I sat down and talked with a guy last week that's kind of a big deal....written a bunch of books...that kind of thing. He said that I had the gift of "turnaround". This was based on almost no conversation or his having any real idea of what I'm about. His thinking was that I could go into a situation and help to turn things around. I hadn't said anything about anything at this point...just, "how are you doing?" something like that...and he told me he "saw the words turn around over my head" I wondered if he saw something scary behind me...
Anyhow, he felt like that was my gift.
That gift sucks.

I used to say that the hardest thing we do is start a new work. There's no objective standard, nothing to point to, no momentum. It's just incredibly difficult. I used to say that...until I had to help turn around a situation.

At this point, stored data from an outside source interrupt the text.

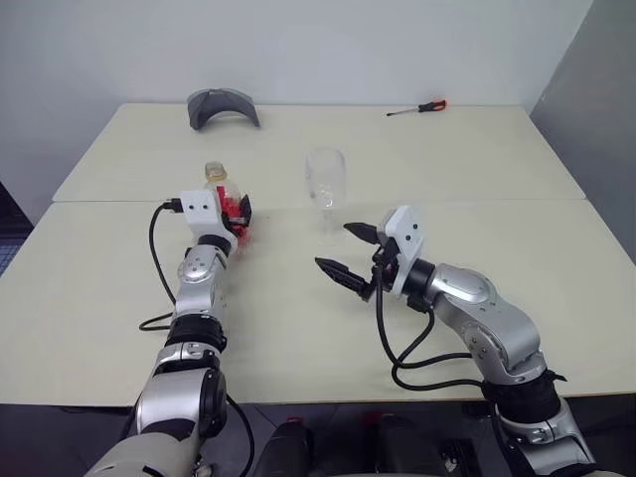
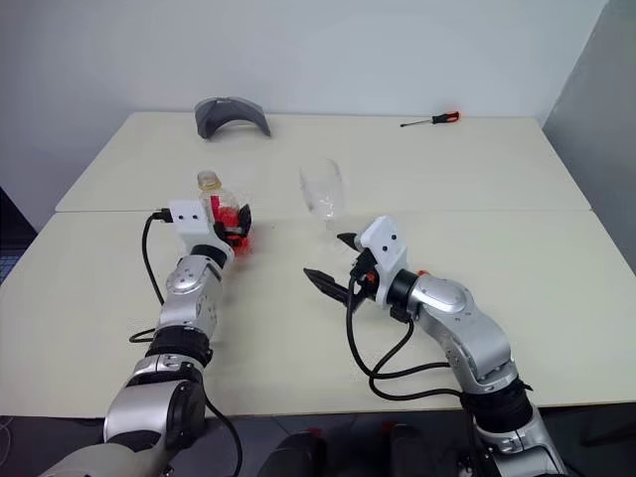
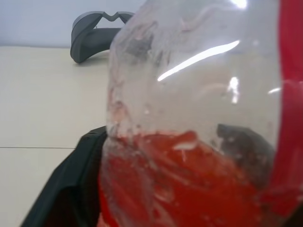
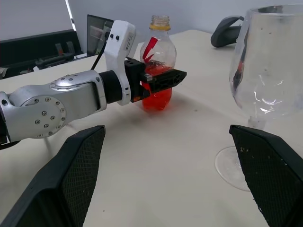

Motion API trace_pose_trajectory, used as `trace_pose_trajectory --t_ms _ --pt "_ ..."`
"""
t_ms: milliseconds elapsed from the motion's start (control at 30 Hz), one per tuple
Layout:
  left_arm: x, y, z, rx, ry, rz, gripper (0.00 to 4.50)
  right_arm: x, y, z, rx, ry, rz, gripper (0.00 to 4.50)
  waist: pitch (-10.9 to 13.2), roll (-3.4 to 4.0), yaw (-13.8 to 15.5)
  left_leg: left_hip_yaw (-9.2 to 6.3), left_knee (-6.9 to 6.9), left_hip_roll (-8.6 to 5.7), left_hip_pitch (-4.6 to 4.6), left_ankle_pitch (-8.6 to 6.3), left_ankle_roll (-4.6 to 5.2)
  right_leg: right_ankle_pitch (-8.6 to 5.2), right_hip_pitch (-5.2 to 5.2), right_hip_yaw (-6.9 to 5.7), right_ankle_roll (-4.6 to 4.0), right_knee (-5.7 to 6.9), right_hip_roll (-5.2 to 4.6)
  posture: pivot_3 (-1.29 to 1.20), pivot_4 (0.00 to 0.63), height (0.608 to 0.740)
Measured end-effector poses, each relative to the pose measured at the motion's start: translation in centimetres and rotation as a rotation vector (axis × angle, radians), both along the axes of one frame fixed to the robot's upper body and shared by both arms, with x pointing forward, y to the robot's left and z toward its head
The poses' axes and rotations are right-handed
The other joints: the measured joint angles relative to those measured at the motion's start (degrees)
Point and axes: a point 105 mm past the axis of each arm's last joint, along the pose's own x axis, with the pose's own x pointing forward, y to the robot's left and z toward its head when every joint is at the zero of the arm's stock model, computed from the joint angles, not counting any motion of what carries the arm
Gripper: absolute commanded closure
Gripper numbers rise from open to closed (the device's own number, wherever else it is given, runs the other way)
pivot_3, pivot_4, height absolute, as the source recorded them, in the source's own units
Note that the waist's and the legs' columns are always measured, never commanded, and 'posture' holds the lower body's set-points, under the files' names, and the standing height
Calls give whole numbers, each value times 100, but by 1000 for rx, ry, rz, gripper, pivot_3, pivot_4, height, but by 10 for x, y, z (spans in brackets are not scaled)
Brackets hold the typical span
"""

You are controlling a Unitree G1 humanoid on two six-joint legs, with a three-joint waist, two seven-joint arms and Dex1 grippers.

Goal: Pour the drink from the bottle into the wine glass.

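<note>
The bottle (image 4: 158, 49) stands upright on the table at the left, uncapped, with red-orange drink (image 4: 156, 97) in its lower part. My left gripper (image 1: 238, 215) reaches level around the bottle's body. Its fingers (image 3: 80, 175) press against the sides, shut on it. The empty wine glass (image 1: 326, 179) stands upright to the right of the bottle, a short gap apart. My right gripper (image 1: 336, 246) hovers open just in front of the glass's foot, holding nothing, and its fingers (image 4: 78, 175) point toward the bottle and glass.
A grey curved object (image 1: 224, 106) lies at the back left of the cream table (image 1: 477, 169). A red-handled screwdriver (image 1: 419, 107) lies at the back right. A seam runs across the table just behind the glass. Black cables trail from both wrists.
</note>
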Motion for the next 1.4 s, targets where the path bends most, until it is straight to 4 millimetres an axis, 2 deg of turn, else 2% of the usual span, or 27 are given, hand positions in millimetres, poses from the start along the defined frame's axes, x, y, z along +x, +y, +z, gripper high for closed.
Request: trace_pose_trajectory --t_ms 100,233,500,700,833,900,1000,1100,1233,1400 --pt "0 1 0 3 2 2 2229 1 0 1 -2 -7 -4 0 0 0 -2 0 0 0 0 0 0 0 0 0 0 1 0 0 150 740" --pt "0 1 0 5 5 -2 2605 2 1 3 3 -14 -3 0 0 0 -3 -1 1 0 -1 0 0 0 -1 -1 0 2 0 0 150 740" --pt "-1 -8 24 64 -26 -93 2759 8 -1 6 10 -34 -24 0 0 0 -5 0 1 0 -8 1 -1 1 -8 2 -1 2 0 0 150 740" --pt "-7 -12 42 139 -8 -225 2794 10 -5 9 26 -36 -36 0 0 0 -11 0 1 0 -7 1 -1 0 -9 2 -1 3 0 0 150 740" --pt "-9 -15 53 229 11 -317 2795 9 -12 22 72 -46 -39 0 0 0 -11 0 3 -1 -7 1 -1 1 -8 2 -1 5 0 0 150 740" --pt "-7 -21 64 313 13 -365 2795 12 -18 32 84 -60 -45 0 5 -5 -10 -3 7 -1 -10 1 0 1 -9 -2 -1 6 1 0 150 740" --pt "-3 -31 96 457 -48 -411 2795 16 -25 54 103 -109 -48 0 8 -8 -3 -7 6 -2 -9 1 0 1 -7 -6 -1 6 1 0 150 740" --pt "4 -37 124 567 -108 -423 2795 20 -29 64 112 -119 -50 0 8 -8 -10 -2 3 -4 -12 1 0 0 -11 -2 -2 4 1 0 150 740" --pt "11 -45 139 672 -138 -453 2795 27 -26 81 142 -137 -37 0 8 -8 -27 10 3 -6 -23 1 0 1 -31 10 -2 10 1 0 150 740" --pt "15 -53 151 817 -169 -486 2795 40 -23 79 157 -107 -43 0 6 -11 -44 27 27 -10 -108 3 -2 1 -131 27 -3 58 -3 0 150 740"
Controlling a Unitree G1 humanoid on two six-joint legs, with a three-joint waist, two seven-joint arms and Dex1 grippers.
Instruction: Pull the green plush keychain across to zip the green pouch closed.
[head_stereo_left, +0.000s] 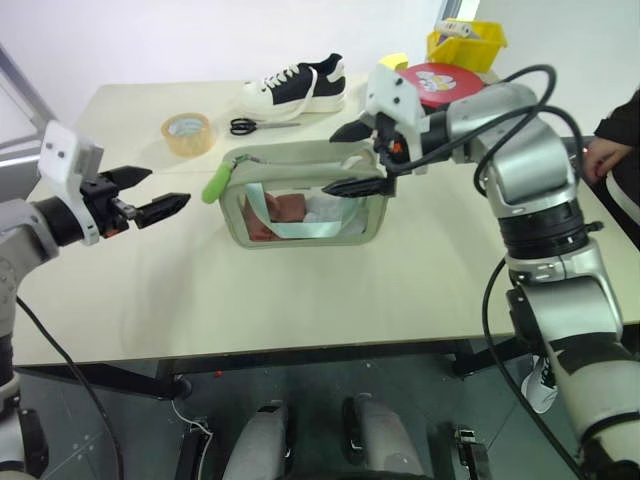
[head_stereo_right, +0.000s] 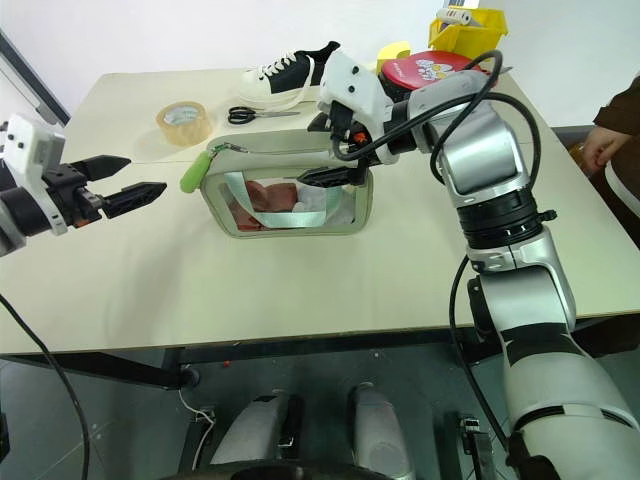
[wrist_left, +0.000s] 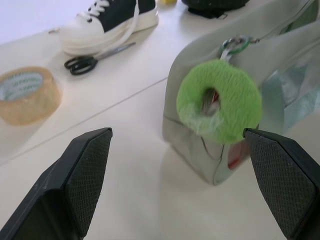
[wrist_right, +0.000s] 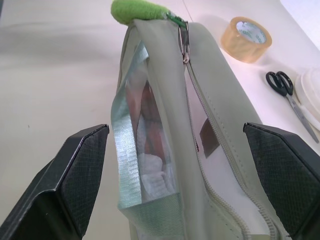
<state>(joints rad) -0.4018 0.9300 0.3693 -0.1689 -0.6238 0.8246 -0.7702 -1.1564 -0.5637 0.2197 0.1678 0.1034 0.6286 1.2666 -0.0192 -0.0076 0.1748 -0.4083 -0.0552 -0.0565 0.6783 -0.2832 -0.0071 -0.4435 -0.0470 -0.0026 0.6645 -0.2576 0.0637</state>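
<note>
The green pouch (head_stereo_left: 305, 195) stood mid-counter (head_stereo_left: 300, 290), its zip looking run shut, the green plush keychain (head_stereo_left: 213, 184) hanging at its left end. Left pincer (head_stereo_left: 150, 194) gaped beside the plush; right pincer (head_stereo_left: 352, 158) gaped astride the pouch's other end, which the right pincer hid

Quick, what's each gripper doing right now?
Left gripper: open, holding nothing, near the keychain.
Right gripper: open, over the pouch, holding nothing.
</note>
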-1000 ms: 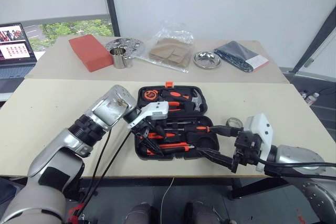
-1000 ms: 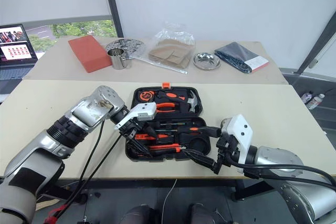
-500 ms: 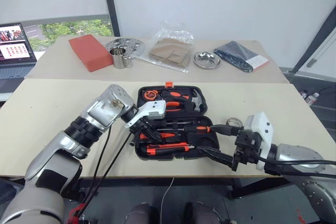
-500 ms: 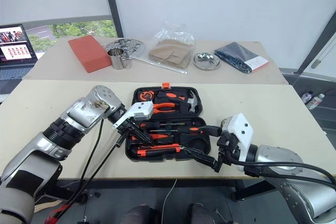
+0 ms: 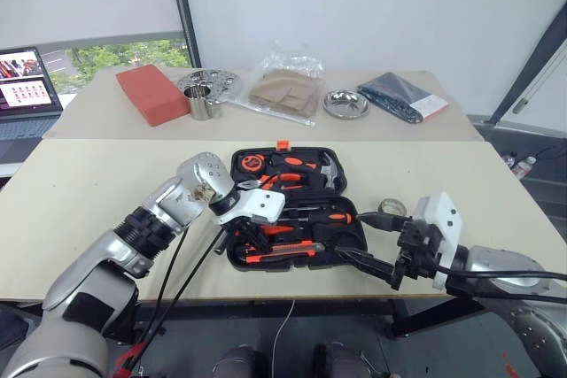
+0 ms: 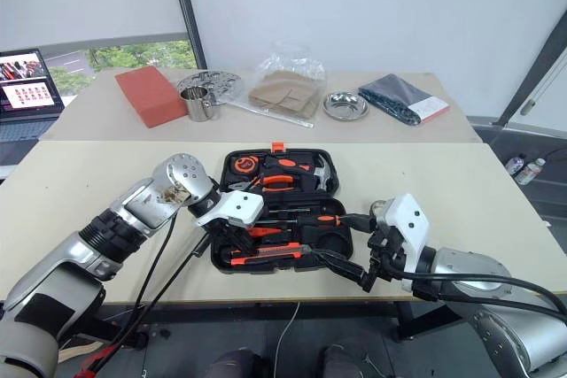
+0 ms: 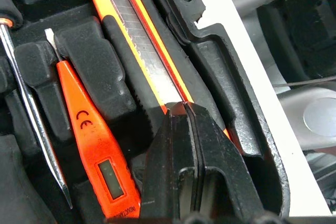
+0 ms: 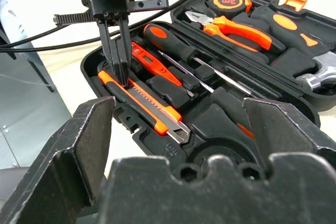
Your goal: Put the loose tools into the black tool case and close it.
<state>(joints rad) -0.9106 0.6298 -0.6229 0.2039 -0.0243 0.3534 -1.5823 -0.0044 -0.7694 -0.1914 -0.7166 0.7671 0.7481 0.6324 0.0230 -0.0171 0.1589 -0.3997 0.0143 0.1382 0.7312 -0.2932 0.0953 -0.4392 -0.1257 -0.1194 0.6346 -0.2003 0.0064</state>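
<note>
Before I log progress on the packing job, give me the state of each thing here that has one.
black tool case: open, lid flat on table.
utility knife: lying in its recess.
tester screwdriver: seated in its recess.
tape roll: on table beside the case, not packed.
left gripper: fingers shut, tips down on the knife.
right gripper: fingers open, holding nothing.
laptop: open, screen lit.

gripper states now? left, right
Left gripper: shut, tips pressing on the utility knife in the tool case.
Right gripper: open, empty.
</note>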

If you do that...the objective standards are often wrong. The momentum is going in the wrong direction....and the things you can point to are all bad. The problem is that's how people have been living...that's been the way that they were taught. They might have even seen some pretty good stuff come out of it.

The problem here is that GOOD is often the enemy of the BEST.
"but we've always done it that way" "that worked when we did it that way"
It's hard to convince people that there's a better way.
You sound arrogant, judgmental, jerky...

It's no fun.

I don't want to be the turn around guy. I want to be the "on board" guy.
That Sean, he's always on board with everything. He's the "go along" guy...

I've become a volunteer for something that I'm really excited about. I have (or had) incredible hope for this deal. And it's just not great. It's close. It has great possibilities. But it's just not there yet.
and it's not going to change.
I'm not in charge of it - and really have no hope of helping it to be a little bit better...and that kills me.

It makes me want to reinvent the wheel. I want to take the basic concepts of this thing and turn it around. I want to rename it something...so no one will have goofy ideas of what it should look like...and do it right. I want to start it over.
I really really do.

And I can't.

that just sucks. I find solace in the fact that I'd probably just screw it up anyway...

1 comment:

  1. Anonymous7:42 AM

    I think that the "turn around" gift is much better than the "on board" (yes man) gift. I find it interesting that our human nature tells us that we could do things better. I believe in improvement and the only thing that is constent in life is change, but I often wonder how many people we come in contact with us and say that .... is a great guy, but or if only. I think this is a dangerous place to be.

    The great thing about God is HE will use what we have even in spite of the "if only".